In der juristischen Aufarbeitung des Dieselskandals bei Volkswagen hat der Bundesgerichtshof (BGH) grünes Licht für ein weiteres Musterverfahren von Kapitalanlegern gegeben. Der BGH entschied am Mittwoch, dass das bereits beim Oberlandesgericht (OLG) Braunschweig anhängige Kapitalanleger-Musterverfahren gegen den Wolfsburger Autobauer einem weiteren Musterverfahren beim Oberlandesgericht Stuttgart gegen die Holding Porsche SE „nicht entgegen steht“. (Az. II ZB 10/19)
Damit hob der BGH eine Entscheidung des Stuttgarter OLG vom März vergangenen Jahres auf. Damals hatte das Oberlandesgericht entschieden, dass das Verfahren in Stuttgart gegen die Porsche SE, die mit rund 52 Prozent die Mehrheit an der Volkswagen AG hält, „unzulässig“ sei.
Als Grund gab das Gericht an, dass am OLG Braunschweig bereits ein Verfahren von Kapitalanlegern stattfindet.

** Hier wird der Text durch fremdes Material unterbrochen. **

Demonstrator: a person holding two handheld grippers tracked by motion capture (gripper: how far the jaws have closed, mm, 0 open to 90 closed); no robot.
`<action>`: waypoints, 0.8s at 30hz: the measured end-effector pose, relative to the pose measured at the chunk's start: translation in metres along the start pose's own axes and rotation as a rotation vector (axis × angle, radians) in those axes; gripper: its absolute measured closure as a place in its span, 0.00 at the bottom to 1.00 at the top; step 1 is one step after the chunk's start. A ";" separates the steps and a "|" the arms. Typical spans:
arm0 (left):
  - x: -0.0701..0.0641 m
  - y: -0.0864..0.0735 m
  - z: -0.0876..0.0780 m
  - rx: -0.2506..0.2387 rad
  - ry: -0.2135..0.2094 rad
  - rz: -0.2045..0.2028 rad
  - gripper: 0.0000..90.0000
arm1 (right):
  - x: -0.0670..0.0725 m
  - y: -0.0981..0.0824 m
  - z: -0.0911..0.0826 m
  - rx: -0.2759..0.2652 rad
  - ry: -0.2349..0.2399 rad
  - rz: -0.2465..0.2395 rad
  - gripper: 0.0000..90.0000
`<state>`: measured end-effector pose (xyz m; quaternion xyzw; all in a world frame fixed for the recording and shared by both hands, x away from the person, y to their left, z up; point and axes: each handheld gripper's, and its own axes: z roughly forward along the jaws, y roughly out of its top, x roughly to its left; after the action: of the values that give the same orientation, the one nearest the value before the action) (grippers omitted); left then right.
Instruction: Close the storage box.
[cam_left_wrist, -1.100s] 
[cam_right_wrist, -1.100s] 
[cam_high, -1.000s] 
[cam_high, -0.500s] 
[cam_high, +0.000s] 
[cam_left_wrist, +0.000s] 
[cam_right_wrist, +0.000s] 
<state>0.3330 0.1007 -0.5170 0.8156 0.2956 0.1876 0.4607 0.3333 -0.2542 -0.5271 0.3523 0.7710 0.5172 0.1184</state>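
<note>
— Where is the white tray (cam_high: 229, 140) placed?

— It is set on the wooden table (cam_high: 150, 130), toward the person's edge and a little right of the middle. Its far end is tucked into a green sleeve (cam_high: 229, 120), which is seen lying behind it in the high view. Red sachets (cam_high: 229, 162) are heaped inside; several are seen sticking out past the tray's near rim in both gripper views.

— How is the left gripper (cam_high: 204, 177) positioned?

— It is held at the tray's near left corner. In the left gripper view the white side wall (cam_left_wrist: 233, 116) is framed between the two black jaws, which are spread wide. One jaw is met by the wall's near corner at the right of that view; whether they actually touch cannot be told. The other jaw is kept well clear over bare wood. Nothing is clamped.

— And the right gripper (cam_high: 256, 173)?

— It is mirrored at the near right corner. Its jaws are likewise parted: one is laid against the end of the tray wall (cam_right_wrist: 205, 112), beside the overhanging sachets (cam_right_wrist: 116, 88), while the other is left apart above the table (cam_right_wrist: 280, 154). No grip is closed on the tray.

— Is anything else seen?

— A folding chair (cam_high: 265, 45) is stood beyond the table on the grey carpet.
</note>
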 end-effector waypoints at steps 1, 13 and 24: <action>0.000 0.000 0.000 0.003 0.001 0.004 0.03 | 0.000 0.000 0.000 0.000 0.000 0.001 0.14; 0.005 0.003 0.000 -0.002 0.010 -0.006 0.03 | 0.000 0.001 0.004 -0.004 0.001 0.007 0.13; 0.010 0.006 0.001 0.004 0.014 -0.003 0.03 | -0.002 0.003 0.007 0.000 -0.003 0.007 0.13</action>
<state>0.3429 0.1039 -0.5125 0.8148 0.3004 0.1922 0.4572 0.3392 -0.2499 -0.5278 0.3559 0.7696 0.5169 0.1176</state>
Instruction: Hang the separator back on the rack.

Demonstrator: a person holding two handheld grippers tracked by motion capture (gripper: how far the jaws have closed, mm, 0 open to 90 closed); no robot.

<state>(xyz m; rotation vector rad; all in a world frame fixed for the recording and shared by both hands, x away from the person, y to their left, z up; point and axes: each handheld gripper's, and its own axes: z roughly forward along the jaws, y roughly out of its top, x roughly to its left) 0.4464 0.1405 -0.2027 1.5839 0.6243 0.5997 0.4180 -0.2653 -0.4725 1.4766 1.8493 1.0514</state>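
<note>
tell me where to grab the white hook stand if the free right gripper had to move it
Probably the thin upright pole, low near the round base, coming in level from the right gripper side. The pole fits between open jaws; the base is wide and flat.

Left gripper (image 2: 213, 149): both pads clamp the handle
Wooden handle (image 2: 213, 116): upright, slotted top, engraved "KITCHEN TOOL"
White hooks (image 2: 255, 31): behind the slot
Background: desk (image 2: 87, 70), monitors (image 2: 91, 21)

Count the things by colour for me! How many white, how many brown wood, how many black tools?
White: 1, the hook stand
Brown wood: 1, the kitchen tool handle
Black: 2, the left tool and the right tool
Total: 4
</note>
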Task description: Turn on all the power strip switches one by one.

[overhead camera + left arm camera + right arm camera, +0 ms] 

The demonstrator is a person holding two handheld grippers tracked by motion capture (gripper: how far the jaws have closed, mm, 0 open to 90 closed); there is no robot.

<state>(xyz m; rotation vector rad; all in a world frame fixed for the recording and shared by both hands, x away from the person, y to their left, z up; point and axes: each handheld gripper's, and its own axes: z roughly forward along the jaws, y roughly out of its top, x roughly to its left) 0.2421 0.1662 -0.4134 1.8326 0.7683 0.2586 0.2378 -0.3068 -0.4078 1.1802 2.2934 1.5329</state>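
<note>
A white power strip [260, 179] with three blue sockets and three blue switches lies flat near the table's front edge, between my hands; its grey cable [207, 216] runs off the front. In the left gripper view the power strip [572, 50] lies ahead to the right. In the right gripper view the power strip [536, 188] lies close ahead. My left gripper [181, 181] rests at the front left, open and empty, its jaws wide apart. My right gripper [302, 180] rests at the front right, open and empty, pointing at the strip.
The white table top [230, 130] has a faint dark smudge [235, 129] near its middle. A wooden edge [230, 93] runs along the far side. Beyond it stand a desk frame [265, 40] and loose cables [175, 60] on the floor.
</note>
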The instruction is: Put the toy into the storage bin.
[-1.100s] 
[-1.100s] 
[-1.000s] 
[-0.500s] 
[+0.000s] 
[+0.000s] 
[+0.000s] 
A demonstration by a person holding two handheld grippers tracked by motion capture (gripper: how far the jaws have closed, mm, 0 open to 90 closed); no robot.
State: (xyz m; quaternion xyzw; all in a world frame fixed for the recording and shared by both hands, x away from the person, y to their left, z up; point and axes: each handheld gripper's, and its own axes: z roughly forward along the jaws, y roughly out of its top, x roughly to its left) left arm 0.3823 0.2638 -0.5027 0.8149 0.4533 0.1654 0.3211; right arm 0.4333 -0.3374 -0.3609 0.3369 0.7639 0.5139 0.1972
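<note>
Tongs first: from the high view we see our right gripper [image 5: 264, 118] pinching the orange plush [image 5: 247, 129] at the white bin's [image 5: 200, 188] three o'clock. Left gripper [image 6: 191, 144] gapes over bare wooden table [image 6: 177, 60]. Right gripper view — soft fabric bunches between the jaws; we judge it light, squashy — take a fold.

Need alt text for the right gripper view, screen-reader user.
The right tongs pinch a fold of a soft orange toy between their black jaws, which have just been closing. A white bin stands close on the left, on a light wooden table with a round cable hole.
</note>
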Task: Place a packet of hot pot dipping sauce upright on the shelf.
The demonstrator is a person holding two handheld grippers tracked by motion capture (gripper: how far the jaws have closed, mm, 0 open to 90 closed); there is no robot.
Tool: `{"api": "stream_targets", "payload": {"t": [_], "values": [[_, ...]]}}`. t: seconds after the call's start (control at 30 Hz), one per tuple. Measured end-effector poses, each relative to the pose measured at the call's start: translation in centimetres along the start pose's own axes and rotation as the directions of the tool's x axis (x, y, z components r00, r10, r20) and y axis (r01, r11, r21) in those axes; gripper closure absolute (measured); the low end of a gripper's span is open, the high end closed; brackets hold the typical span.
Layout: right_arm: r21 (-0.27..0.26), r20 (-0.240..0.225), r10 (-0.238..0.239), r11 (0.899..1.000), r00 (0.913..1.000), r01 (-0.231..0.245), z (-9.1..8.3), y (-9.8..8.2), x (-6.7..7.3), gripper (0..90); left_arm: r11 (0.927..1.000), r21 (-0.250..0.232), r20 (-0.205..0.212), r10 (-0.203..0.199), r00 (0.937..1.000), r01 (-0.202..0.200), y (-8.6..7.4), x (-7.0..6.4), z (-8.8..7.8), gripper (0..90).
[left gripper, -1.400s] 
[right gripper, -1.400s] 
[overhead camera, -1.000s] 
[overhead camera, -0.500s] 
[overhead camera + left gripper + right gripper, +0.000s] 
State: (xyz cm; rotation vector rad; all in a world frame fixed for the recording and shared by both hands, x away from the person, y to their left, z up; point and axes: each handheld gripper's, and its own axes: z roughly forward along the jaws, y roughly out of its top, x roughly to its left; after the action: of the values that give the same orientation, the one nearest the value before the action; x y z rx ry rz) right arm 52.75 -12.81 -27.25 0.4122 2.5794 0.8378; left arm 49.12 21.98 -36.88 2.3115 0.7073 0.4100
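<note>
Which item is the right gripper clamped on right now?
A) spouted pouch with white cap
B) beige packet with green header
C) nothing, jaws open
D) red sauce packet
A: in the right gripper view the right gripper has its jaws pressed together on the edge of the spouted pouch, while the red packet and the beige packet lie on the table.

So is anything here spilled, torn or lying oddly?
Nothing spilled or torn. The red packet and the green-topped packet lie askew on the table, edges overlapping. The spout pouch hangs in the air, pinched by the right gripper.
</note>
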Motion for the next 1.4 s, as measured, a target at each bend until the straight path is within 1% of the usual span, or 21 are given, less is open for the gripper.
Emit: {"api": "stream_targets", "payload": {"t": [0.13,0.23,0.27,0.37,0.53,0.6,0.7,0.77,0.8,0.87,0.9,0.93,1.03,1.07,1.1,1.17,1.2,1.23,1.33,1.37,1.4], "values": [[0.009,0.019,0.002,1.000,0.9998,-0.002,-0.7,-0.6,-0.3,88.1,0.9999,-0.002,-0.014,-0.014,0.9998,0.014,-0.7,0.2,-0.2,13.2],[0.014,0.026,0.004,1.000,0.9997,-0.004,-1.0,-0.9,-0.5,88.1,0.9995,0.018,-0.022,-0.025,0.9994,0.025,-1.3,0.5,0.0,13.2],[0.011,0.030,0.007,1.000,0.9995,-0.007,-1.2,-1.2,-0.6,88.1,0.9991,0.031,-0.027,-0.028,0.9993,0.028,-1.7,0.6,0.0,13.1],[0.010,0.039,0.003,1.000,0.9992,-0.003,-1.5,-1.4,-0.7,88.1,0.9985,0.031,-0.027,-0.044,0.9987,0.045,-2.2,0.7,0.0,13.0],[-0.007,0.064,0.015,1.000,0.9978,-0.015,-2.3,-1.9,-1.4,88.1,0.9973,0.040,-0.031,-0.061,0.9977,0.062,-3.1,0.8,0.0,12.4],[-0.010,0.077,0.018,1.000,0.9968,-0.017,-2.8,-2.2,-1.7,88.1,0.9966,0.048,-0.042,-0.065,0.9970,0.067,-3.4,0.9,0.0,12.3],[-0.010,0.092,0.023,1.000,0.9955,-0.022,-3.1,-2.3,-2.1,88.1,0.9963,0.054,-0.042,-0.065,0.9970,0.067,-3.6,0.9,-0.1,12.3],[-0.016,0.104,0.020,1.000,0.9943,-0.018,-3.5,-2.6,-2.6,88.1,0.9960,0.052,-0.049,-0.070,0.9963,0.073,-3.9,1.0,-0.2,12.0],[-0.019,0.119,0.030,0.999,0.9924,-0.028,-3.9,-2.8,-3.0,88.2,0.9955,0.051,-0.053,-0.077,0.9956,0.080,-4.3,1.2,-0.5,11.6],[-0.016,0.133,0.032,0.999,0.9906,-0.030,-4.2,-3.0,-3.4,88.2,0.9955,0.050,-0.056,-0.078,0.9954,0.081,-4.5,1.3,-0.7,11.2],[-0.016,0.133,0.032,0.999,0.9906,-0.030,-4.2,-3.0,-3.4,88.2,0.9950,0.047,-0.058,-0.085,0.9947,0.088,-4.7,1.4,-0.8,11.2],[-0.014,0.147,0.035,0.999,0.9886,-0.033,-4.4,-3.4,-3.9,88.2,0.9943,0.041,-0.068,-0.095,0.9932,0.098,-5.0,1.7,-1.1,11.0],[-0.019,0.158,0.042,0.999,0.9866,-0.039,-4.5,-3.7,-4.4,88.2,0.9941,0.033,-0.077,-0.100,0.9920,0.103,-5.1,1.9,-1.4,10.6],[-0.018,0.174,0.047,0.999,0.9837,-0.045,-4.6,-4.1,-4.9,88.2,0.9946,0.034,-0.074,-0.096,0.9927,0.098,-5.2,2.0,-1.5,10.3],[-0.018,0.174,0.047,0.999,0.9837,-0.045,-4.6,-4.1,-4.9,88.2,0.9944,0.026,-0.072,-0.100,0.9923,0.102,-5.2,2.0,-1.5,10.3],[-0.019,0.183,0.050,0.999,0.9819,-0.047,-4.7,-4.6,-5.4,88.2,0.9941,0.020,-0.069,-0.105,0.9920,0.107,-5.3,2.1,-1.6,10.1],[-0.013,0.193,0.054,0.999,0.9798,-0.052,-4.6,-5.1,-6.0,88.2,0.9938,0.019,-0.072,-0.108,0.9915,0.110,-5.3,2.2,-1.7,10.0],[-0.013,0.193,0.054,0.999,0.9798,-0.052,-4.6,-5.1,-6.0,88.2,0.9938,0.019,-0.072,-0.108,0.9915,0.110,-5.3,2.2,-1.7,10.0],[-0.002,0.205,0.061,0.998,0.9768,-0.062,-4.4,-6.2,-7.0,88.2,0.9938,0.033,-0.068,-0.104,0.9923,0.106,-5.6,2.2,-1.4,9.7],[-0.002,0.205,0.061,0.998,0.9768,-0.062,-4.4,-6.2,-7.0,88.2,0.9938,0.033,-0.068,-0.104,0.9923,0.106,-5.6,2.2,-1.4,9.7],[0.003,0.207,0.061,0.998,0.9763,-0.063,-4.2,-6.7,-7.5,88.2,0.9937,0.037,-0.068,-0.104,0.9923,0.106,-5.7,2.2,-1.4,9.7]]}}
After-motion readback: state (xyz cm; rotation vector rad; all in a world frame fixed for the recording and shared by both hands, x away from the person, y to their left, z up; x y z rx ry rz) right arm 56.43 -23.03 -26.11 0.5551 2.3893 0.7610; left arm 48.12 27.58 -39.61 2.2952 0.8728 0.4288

Dort sollen ebenfalls Vorwürfe geklärt werden, ob Investoren zu spät über die Abgasmanipulationen des VW-Konzerns informiert wurden – und sie dadurch herbe Verluste an den Börsen erlitten.
Grundlage für die Verfahren ist das Kapitalanleger-Musterverfahrensgesetz (KapMuG), das Anlegern die gemeinsame Durchsetzung von Schadenersatzansprüchen erleichtern soll.
Das Stuttgarter OLG hatte unter anderem argumentiert, dass das KapMuG eine Bündelung der Verfahren bezwecke, „um sich widersprechende Entscheidungen und doppelten Aufwand etwa für eine Beweisaufnahme zu vermeiden“. Ein Musterverfahren in der baden-württembergischen Landeshauptstadt komme erst dann in Betracht, wenn das Musterverfahren in Braunschweig „rechtskräftig“ abgeschlossen sei.
In Stuttgart geht es um Schadenersatzklagen von Aktionären, die der Porsche SE vorwerfen, sie nicht via Pflichtmitteilung an die Kapitalmärkte über die in Dieselautos des VW-Konzerns verwendeten Abschalteinrichtungen informiert zu haben.
Der BGH entschied nun, dass das Verfahren in Braunschweig das Verfahren vor dem OLG Stuttgart nicht sperre, weil Gegenstand der Feststellungsziele des Musterverfahrens in Braunschweig Schadensersatzansprüche wegen öffentlicher Kapitalmarktinformationen der VW AG seien – während das Verfahren in Stuttgart eben „öffentliche Kapitalmarktinformationen der Porsche SE betreffen soll“.
Dass in beiden Verfahren Vorgänge bei Volkswagen von Bedeutung seien, sei „nicht entscheidend“, erklärte der BGH. Der Bundesgerichtshof wies den Fall nun zur Entscheidung über die Bestimmung eines Musterklägers an das Oberlandesgericht zurück.